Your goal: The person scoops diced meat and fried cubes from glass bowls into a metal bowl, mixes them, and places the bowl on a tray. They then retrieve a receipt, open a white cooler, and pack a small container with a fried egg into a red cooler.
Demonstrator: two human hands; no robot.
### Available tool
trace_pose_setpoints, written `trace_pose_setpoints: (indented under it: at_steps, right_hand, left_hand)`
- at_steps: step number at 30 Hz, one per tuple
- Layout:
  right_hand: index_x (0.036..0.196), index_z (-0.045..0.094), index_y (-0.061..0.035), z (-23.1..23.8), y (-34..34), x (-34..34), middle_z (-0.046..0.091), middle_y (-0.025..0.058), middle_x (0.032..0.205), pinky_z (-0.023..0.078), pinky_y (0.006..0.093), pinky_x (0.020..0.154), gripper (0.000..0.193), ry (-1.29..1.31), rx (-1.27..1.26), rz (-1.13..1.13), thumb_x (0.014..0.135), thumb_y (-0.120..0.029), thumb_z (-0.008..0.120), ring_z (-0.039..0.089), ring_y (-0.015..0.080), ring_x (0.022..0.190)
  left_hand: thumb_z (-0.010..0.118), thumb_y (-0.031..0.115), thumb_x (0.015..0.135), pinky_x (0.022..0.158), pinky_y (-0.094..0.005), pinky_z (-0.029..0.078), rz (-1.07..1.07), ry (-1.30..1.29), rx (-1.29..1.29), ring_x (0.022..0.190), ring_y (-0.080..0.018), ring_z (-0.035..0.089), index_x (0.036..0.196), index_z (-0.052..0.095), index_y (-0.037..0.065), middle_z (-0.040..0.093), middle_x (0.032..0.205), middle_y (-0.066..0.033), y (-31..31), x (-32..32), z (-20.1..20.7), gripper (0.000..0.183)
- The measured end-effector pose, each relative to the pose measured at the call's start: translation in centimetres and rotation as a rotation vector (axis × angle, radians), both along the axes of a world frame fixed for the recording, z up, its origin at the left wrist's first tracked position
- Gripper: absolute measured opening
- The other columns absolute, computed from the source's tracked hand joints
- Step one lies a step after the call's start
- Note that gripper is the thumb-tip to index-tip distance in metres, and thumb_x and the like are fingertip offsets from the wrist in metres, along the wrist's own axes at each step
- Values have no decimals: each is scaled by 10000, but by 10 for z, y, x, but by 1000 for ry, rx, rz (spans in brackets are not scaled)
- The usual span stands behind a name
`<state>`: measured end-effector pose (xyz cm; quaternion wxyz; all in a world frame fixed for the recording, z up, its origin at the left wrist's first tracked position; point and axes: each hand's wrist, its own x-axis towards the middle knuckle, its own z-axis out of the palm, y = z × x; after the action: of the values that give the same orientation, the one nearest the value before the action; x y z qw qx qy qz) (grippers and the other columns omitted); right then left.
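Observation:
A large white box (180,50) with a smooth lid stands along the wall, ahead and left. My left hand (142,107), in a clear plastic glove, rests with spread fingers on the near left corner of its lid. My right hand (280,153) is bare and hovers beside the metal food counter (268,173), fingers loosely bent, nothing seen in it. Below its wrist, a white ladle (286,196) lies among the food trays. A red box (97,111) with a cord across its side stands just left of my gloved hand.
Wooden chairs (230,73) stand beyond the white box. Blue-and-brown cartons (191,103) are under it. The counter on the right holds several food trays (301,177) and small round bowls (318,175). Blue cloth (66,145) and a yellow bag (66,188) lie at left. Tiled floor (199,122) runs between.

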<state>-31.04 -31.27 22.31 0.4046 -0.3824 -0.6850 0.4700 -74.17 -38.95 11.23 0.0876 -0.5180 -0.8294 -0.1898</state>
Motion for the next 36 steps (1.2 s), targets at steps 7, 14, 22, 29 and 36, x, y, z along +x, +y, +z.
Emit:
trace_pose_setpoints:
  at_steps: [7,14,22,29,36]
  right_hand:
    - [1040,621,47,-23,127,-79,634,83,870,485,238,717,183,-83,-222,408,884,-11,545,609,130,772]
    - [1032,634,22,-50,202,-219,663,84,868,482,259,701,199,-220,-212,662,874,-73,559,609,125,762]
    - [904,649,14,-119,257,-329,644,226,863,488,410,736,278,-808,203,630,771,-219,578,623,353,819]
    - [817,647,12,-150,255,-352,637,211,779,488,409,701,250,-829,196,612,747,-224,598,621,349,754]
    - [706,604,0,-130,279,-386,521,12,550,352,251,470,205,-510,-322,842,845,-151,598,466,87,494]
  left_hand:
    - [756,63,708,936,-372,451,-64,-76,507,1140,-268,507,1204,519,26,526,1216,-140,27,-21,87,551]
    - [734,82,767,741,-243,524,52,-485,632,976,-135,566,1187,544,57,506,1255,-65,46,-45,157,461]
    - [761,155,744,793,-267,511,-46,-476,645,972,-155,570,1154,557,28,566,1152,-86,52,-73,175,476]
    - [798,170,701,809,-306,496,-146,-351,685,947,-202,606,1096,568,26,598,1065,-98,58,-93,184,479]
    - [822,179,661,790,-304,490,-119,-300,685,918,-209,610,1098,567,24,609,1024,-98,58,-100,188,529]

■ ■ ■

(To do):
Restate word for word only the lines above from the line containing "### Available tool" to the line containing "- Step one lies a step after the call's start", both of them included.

(Solution for this task):
### Available tool
trace_pose_setpoints, written `trace_pose_setpoints: (indented under it: at_steps, right_hand, left_hand)`
- at_steps: step number at 30 Hz, one per tuple
- Layout:
  right_hand: index_x (0.036..0.196), index_z (-0.045..0.094), index_y (-0.061..0.035), z (-23.1..23.8), y (-34..34), x (-34..34), middle_z (-0.046..0.091), middle_y (-0.025..0.058), middle_x (0.032..0.205), pinky_z (-0.023..0.078), pinky_y (0.006..0.093), pinky_x (0.020..0.154), gripper (0.000..0.193), ry (-1.29..1.31), rx (-1.27..1.26), rz (-1.13..1.13), thumb_x (0.014..0.135), thumb_y (-0.120..0.029), thumb_z (-0.008..0.120), ring_z (-0.039..0.089), ring_y (-0.015..0.080), ring_x (0.022..0.190)
  left_hand: thumb_z (-0.010..0.118), thumb_y (-0.031..0.115), thumb_x (0.015..0.135), pinky_x (0.022..0.158), pinky_y (-0.094..0.005), pinky_z (-0.029..0.078), rz (-1.07..1.07), ry (-1.30..1.29), rx (-1.29..1.29), ring_x (0.022..0.190), ring_y (-0.080..0.018), ring_z (-0.035..0.089), index_x (0.036..0.196), index_z (-0.052..0.095), index_y (-0.037..0.065), middle_z (-0.040..0.093), middle_x (0.032..0.205), middle_y (-0.066..0.033), y (-31..31), x (-32..32), z (-20.1..20.7), gripper (0.000..0.183)
- The measured end-effector pose, each relative to the pose measured at the call's start: translation in centimetres and rotation as a rotation vector (axis × angle, radians), both along the axes of a world frame fixed for the recording, z up, its origin at the left wrist's first tracked position
- Gripper: absolute measured opening
- The other columns absolute, computed from the source's tracked hand joints
- Step one lies a step after the call's start

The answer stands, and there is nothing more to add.